It contains **raw daily OHLCV** price data, **13 technical indicators**, and **Korean news text** (title + body), designed for **multimodal anomaly detection / binary classification**.
**Important:** No normalization/scaling is applied. All values are raw.
- **Date range:** 2025-07-01 ~ 2025-09-30
- **Prediction horizon:** whether a stock will be designated as an investment warning **within the next 1 trading day**
## Task
Binary classification:
- **Label 0:** Normal trading (no investment warning designation within the next 1 trading day)

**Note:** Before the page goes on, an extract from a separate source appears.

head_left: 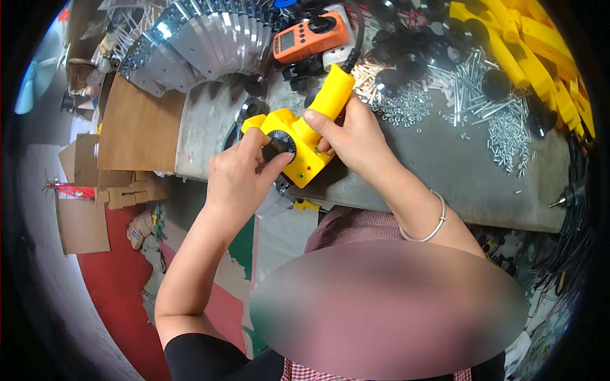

- **Label 1:** Investment warning designation (within the next 1 trading day)
### Label Alignment
For each `(ticker, date=t)`, set `label=1` if the stock is designated as an investment warning on `t+1` (the next trading day).
## Data Sources
| Source | Description |
|------|-------------|
| **Stock Prices** | Daily OHLCV data for KRX listed stocks |
| **Investment Warning** | KRX investment warning designation history (labels) |
| **News** | Korean news articles per stock (title + body) |
## Dataset Format
This dataset is structured to be used directly with Hugging Face `datasets`, and consists of **three columns**:
- **`labels`**: Binary label (`0` or `1`)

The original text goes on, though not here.